Grave breaches against protected persons include, among others:

  • Wilful killing (intentional unlawful killing).
  • Torture or inhuman treatment (including severe physical or mental abuse).
  • Wilfully causing great suffering or serious injury to body or health.
  • Unlawful deportation or transfer, or unlawful confinement.
  • Forcing protected persons to serve in the forces of a hostile power.
  • Deliberately denying fair and regular trial rights set by the Convention.
  • Taking hostages and large-scale destruction of property not justified by military necessity.

The Rome Statute of the International Criminal Court incorporates these grave breaches as war crimes and provides more detailed “elements of crimes” to clarify exactly when a particular act qualifies as a war crime. :contentReference[oaicite:1]{index=1}

1.2 Protected persons and occupation

In occupied territory, most civilians who are in the hands of an occupying power of which they are not nationals are considered protected persons. Any grave breach committed against them (including unlawful confinement) is a war crime. :contentReference[oaicite:2]{index=2}

Module 2

Unlawful Confinement as a War Crime

Based on: GC IV Articles 42, 78, 147; ICC elements of crimes; ICRC Customary IHL.

2.1 Lawful vs. unlawful deprivation of liberty

The law of occupation allows an occupying power to restrict liberty only in exceptional, strictly regulated circumstances.

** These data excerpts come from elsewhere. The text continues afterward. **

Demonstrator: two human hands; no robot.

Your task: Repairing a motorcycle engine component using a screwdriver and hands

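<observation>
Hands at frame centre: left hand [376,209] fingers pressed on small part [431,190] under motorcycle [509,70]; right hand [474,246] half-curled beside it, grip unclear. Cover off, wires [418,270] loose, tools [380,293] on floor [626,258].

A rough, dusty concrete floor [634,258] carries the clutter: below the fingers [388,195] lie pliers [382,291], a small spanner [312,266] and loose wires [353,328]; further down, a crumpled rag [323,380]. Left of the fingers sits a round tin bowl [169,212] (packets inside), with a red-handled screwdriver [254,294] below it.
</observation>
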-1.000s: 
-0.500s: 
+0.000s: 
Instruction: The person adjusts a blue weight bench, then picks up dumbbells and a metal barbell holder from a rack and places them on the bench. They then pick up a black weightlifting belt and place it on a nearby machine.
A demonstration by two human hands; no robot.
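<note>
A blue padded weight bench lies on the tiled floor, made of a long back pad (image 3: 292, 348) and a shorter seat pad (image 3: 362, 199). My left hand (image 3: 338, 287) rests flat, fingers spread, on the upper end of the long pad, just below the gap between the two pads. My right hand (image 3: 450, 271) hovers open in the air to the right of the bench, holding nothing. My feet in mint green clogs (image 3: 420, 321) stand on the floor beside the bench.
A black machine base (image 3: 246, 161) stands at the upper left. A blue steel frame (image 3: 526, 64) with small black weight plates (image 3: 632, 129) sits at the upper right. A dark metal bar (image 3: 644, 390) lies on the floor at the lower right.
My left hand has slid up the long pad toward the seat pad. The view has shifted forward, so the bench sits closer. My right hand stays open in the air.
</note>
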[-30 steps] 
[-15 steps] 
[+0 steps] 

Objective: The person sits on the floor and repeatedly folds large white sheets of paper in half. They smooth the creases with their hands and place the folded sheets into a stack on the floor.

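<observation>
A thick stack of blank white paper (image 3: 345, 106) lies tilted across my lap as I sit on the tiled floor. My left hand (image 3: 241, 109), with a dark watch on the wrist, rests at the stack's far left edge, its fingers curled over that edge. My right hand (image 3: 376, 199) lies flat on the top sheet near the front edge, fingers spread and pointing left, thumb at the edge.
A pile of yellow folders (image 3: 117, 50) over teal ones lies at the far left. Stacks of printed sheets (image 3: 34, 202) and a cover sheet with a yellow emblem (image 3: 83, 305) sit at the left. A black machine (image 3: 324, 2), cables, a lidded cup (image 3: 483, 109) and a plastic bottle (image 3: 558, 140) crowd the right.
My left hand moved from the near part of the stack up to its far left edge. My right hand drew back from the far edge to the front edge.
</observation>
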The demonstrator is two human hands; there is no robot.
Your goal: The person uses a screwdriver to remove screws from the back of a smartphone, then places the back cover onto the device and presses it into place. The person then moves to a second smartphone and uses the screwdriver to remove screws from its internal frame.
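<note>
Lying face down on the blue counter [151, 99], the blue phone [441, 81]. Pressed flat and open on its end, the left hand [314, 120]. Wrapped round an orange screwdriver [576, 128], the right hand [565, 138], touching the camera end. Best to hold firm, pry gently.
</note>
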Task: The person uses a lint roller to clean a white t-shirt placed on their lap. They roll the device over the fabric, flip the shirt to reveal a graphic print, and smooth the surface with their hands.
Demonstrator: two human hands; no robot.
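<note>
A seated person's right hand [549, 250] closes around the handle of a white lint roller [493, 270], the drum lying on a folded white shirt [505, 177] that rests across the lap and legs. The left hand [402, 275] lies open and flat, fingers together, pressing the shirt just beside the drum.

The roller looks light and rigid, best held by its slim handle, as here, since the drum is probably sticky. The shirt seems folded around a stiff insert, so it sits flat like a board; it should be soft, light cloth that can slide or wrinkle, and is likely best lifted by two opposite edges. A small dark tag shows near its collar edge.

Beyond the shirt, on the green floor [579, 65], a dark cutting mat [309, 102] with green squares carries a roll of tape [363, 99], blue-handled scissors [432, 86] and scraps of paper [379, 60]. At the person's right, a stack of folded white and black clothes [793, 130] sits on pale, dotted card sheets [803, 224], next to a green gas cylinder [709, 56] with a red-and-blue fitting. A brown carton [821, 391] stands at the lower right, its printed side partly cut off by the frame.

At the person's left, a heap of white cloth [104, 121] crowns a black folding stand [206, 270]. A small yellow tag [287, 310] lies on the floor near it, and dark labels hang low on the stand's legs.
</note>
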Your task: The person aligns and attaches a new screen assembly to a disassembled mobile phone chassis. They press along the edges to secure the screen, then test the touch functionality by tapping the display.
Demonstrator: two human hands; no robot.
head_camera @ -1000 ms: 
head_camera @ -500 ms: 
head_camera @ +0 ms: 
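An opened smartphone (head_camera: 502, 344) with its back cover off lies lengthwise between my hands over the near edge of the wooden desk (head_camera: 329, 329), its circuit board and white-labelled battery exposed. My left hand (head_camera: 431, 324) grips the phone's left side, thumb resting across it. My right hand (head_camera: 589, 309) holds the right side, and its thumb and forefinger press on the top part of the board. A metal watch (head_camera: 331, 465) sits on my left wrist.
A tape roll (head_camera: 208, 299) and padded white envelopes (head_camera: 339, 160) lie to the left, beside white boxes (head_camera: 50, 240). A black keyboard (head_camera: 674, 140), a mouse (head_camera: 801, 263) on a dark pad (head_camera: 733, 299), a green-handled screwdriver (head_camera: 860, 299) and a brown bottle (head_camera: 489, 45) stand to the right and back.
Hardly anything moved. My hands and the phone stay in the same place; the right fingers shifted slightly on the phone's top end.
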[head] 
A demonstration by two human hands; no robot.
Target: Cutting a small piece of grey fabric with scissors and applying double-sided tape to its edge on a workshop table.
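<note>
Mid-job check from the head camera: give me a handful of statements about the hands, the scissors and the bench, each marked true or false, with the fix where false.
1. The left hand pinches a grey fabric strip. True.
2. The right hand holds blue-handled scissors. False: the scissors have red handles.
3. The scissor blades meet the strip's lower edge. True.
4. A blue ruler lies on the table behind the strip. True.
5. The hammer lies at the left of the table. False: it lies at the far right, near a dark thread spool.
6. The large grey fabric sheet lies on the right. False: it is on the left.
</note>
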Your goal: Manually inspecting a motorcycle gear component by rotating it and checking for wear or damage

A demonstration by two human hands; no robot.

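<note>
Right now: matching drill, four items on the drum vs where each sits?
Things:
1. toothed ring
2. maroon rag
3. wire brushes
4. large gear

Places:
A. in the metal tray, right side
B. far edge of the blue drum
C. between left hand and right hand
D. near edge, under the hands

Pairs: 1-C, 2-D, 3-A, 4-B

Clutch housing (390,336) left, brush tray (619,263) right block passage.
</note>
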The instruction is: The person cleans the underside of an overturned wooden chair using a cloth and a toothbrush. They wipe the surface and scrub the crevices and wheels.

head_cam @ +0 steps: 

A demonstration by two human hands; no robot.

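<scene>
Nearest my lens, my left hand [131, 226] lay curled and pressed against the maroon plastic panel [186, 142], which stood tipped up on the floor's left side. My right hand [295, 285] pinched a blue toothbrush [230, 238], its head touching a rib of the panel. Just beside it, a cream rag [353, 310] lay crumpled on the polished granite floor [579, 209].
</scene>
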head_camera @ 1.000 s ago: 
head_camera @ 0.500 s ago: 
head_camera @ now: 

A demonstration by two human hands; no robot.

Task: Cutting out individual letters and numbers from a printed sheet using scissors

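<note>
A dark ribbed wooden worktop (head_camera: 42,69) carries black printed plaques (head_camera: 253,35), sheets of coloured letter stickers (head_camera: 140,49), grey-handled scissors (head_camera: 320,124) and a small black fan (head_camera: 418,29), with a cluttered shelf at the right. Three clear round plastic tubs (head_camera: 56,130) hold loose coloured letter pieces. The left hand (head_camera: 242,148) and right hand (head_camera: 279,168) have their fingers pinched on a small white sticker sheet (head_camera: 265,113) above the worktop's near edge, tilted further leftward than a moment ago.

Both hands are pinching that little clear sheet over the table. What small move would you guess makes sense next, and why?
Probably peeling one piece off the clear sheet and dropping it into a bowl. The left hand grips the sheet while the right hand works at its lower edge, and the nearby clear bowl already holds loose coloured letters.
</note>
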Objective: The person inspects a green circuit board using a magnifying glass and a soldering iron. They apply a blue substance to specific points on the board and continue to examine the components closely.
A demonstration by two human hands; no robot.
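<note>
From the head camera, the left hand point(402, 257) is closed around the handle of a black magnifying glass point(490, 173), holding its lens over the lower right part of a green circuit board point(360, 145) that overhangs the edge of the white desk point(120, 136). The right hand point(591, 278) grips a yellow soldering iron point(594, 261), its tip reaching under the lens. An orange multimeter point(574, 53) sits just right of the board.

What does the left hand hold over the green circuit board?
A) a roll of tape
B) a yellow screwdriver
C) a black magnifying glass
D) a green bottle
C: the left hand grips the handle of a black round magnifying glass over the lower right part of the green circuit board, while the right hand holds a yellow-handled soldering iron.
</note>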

  • Article 42 GC IV (in the territory of a party to the conflict) and Article 78 GC IV (in occupied territory) allow internment or assigned residence only when it is truly necessary for security reasons, and only using a regular procedure that includes a right of appeal and periodic review. :contentReference[oaicite:3]{index=3}
  • Detention must never be arbitrary, discriminatory, or used as punishment in disguise for political opinion, identity, or peaceful resistance to occupation. :contentReference[oaicite:4]{index=4}

2.2 When does confinement become “unlawful”?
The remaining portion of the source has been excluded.